Shenandoah City Administrator Kathie Reyer issued a brief statement on the city’s website dated May 5 after The Villager made several email inquiries and telephone calls seeking additional information on Shaw’s resignation. Reyer was not at work on May 5 and did not return voicemails seeking additional comment.

“Effective May 1, 2020, Raymond Shaw resigned as chief of police from the city of Shenandoah to pursue new opportunities. He served the City of Shenandoah in various positions for almost 23 years and served as chief for the last three and a half years,” Reyer wrote in the press release. “We thank Mr. Shaw for his service to the City of Shenandoah and wish him the best in his future endeavors. We will continue our commitment to providing the best public safety program to the citizens of Shenandoah.”
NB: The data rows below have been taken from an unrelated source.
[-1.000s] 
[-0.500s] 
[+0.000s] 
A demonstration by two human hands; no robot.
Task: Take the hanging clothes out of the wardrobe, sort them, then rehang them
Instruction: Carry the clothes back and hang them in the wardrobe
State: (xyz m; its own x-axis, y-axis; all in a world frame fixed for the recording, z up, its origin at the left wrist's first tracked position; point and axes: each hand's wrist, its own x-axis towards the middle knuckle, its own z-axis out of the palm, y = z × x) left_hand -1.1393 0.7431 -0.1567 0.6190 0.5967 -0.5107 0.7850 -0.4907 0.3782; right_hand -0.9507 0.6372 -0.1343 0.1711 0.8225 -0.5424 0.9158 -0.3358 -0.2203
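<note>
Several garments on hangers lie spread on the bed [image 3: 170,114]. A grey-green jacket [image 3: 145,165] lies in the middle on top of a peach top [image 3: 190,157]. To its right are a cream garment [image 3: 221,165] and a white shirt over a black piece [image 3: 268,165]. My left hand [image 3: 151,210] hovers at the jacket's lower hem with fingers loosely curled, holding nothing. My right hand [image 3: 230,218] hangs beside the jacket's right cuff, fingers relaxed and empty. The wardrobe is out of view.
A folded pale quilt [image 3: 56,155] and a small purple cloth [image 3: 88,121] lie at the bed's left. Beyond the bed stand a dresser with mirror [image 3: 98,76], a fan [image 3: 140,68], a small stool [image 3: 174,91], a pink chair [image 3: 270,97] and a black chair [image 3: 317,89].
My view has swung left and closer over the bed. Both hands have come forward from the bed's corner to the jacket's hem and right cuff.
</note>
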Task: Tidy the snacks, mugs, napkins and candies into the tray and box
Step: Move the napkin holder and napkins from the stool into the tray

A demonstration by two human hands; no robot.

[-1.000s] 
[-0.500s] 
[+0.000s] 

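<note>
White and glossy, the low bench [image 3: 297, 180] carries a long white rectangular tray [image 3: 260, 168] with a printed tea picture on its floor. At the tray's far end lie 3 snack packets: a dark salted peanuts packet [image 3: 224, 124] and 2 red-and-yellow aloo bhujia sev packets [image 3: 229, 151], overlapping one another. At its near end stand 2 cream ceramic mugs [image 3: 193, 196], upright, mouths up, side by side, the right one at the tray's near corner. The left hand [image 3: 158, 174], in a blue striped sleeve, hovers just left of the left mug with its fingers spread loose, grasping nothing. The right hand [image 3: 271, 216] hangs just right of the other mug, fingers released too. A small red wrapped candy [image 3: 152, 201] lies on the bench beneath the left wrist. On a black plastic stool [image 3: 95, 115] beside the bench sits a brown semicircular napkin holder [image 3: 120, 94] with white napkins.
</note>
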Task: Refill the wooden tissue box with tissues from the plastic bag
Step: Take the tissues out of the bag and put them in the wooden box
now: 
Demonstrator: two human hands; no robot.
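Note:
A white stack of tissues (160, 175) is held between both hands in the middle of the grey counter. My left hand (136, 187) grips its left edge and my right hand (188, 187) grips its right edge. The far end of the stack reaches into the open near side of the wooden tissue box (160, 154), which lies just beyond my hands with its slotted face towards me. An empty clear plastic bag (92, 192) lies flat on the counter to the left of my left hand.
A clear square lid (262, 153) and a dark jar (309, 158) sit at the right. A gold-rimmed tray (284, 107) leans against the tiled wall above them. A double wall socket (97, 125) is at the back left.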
Shenandoah Communications Director Debbie Pilcher said Shaw has been replaced by an interim chief, Lt. Troye Dunlap. No information was provided by the city about Dunlap’s background or how he was chosen to replace Shaw temporarily.

The Villager profiled Shaw in the summer of 2018 and during that interview, Shaw said he rose quickly through the ranks of the small city’s police department after joining in 1997. He was promoted from patrol officer to patrol sergeant to detective sergeant and then lieutenant before becoming police chief.

The city, which is roughly 1.3 square miles in total with more than 3,000 residents, has grown significantly since Shaw joined the force. He said in the August 2018 interview that all there was when he started was the Home Depot — the Portofino Shopping Center was still decades in the future — and a quaint residential area. The exploding development of the Interstate 45 corridor in the early 2000s brought its share of challenges to protecting the growing community, he explained.

So when he was appointed acting chief after John Chancellor’s retirement in 2016, Shaw said he was prepared.

Former Shenandoah City Administrator Greg Smith lauded Shaw at the time.

“Raymond is a great asset to the Shenandoah Police Department and his background and experience will serve us well as he assumes the role of Acting Police Chief,” Smith said at the time of Shaw’s appointment.

Shenandoah city officials did not provide any timeline for hiring a replacement for Shaw. The city is currently coping with the COVID-19 novel coronavirus pandemic and is still under a local declaration of disaster/emergency that was initially approved in March.